== TASK ITEM ==
Only the lines of the data below from the one with "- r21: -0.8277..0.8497" through the one with "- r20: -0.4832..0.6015" are wanted. Repeat them exactly.

======== THE DATA ========

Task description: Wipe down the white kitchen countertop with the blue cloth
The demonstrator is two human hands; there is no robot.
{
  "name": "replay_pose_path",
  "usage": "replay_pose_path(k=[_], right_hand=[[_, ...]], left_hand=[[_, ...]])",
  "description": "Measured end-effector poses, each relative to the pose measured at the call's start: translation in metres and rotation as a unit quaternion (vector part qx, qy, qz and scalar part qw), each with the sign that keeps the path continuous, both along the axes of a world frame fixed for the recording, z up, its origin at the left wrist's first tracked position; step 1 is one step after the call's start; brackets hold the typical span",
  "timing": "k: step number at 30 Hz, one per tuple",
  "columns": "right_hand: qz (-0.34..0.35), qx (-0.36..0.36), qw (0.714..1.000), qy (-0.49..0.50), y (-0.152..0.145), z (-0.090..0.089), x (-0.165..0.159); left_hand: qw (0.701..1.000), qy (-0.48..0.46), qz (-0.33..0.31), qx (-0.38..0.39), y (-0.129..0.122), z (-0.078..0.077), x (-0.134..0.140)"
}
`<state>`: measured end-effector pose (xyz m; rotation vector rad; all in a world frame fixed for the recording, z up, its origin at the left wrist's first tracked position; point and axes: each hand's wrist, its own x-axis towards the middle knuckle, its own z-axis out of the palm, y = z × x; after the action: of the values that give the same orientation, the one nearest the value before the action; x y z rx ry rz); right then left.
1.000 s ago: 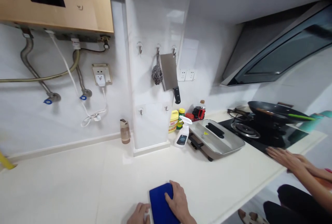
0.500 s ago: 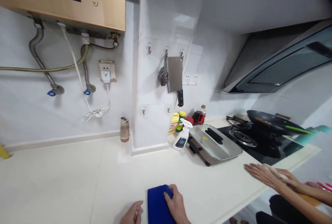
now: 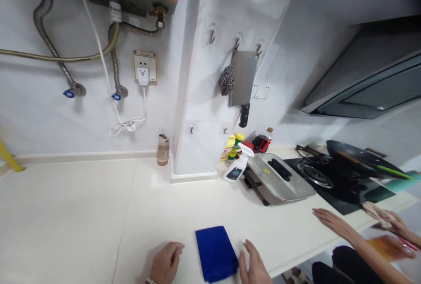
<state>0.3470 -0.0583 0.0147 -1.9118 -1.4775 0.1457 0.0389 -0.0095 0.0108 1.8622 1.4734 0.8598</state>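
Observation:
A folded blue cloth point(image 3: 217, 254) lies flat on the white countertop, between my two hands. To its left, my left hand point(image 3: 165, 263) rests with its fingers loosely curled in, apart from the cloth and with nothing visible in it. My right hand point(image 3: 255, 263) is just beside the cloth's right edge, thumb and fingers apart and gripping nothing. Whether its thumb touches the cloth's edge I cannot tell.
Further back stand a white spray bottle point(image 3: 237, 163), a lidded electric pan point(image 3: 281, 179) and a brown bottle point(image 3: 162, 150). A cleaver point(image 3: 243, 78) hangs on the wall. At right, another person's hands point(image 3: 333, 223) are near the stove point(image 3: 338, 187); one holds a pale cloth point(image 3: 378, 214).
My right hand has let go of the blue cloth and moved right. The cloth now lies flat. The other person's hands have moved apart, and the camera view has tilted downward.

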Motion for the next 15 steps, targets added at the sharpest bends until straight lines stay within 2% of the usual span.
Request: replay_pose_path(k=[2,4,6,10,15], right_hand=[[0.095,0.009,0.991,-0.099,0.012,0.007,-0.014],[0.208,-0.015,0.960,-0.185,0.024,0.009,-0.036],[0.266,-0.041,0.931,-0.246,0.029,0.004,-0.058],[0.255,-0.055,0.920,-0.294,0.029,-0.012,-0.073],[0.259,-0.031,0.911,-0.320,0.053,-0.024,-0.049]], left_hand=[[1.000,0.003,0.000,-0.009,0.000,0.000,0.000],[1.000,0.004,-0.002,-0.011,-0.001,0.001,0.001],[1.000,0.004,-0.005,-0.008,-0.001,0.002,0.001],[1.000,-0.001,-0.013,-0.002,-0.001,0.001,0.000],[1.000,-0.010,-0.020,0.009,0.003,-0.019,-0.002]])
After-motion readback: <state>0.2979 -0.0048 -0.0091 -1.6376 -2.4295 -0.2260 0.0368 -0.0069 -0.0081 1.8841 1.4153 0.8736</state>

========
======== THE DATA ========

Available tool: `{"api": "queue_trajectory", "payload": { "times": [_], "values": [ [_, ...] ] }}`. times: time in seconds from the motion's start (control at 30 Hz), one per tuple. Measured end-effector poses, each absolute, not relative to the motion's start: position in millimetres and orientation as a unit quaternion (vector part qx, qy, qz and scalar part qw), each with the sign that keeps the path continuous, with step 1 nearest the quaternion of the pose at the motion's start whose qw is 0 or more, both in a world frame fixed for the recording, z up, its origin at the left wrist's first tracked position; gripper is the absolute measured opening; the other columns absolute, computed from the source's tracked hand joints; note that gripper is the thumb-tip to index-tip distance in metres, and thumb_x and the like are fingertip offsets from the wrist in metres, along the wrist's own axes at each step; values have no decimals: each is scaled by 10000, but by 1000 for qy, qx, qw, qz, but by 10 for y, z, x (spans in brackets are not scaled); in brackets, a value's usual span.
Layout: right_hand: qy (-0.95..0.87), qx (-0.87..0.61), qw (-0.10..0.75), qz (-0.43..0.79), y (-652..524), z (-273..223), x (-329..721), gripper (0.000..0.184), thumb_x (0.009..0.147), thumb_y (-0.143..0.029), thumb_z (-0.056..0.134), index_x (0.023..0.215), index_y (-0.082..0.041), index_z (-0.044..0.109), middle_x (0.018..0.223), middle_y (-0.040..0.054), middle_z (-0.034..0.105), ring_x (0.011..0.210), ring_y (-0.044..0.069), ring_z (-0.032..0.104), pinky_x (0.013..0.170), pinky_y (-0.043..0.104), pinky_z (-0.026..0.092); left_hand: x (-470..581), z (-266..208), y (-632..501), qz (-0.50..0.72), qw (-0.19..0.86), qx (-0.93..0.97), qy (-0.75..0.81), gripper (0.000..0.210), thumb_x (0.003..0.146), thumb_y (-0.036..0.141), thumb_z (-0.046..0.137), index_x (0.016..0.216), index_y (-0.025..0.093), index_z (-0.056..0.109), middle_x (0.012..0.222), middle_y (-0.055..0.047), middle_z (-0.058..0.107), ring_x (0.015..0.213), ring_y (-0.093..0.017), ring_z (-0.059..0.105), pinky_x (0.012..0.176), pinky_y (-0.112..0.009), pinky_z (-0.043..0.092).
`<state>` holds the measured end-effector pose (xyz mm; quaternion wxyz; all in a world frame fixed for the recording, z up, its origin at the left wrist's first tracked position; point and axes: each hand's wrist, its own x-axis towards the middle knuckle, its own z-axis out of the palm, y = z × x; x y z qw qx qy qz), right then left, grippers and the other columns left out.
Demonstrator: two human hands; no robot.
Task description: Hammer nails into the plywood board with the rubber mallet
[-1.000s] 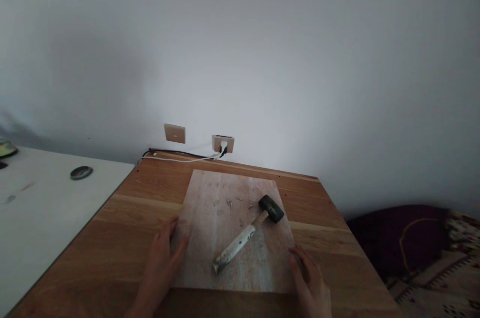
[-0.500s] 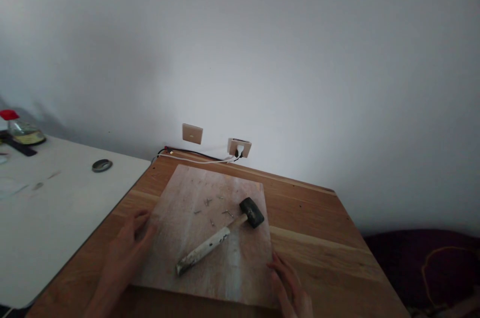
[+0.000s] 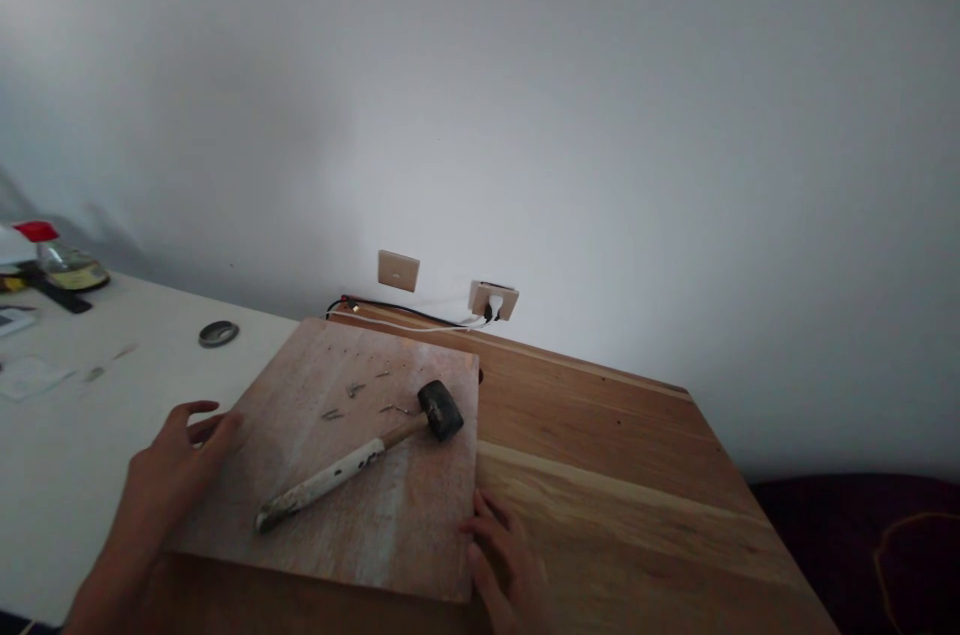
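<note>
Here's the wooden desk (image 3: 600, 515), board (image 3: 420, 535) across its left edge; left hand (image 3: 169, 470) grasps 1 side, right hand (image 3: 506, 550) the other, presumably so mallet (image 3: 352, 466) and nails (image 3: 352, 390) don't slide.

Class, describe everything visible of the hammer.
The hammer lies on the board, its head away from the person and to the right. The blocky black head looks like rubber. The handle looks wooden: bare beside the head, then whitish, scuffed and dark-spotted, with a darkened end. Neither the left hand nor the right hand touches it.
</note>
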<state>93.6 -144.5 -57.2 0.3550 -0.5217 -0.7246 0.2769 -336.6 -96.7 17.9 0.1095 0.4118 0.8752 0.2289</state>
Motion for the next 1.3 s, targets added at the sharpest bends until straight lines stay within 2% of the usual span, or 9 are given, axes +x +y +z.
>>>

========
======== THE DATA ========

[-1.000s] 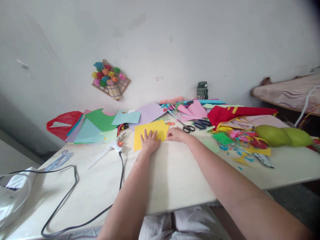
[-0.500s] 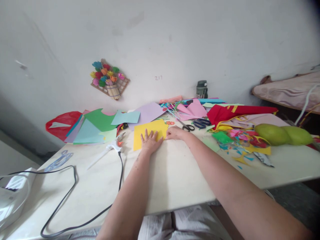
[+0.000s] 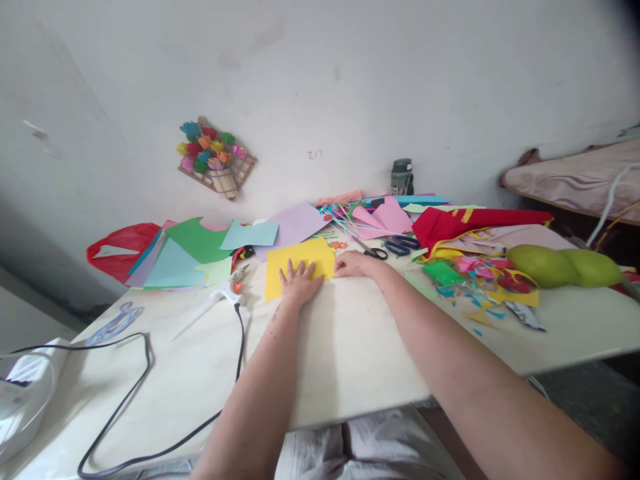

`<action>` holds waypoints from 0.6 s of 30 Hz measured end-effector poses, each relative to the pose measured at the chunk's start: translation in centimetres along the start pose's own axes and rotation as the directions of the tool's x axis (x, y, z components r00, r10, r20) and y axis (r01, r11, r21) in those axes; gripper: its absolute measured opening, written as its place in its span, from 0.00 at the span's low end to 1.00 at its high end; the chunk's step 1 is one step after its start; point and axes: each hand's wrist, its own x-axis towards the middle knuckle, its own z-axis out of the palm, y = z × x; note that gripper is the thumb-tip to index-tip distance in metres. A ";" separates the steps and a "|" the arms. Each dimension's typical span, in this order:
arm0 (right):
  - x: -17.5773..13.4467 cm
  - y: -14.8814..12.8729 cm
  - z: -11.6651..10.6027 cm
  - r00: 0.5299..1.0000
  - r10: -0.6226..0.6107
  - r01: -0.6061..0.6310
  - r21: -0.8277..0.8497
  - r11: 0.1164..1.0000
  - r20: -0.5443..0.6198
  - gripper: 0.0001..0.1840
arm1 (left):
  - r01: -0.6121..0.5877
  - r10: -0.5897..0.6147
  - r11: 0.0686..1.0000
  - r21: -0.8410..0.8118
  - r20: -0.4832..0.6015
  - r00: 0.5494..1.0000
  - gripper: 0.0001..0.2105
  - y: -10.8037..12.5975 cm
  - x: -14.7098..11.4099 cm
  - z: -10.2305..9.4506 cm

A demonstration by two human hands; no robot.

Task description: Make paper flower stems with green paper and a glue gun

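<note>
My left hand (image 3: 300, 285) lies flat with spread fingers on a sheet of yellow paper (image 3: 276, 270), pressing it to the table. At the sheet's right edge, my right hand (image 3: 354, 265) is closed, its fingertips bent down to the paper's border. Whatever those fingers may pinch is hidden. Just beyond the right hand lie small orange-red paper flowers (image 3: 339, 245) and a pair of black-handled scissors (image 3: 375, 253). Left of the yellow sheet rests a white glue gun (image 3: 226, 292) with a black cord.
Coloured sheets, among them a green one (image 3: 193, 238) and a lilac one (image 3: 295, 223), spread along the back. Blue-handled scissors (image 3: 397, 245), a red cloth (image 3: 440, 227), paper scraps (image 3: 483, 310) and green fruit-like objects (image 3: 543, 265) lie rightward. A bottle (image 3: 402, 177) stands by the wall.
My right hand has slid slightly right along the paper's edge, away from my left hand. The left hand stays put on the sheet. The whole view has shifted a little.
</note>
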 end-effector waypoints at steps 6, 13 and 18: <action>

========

== ANSWER SECTION ==
  - r21: -0.8277..0.8497
  - r11: 0.1164..1.0000
  - r20: -0.5443..0.6198
  - gripper: 0.0001..0.1840
arm1 (left):
  - r01: -0.6121..0.5877
  - r10: -0.5897..0.6147
  - r11: 0.0686..1.0000
  - r21: -0.8410..0.8118
  - r20: -0.4832..0.6015

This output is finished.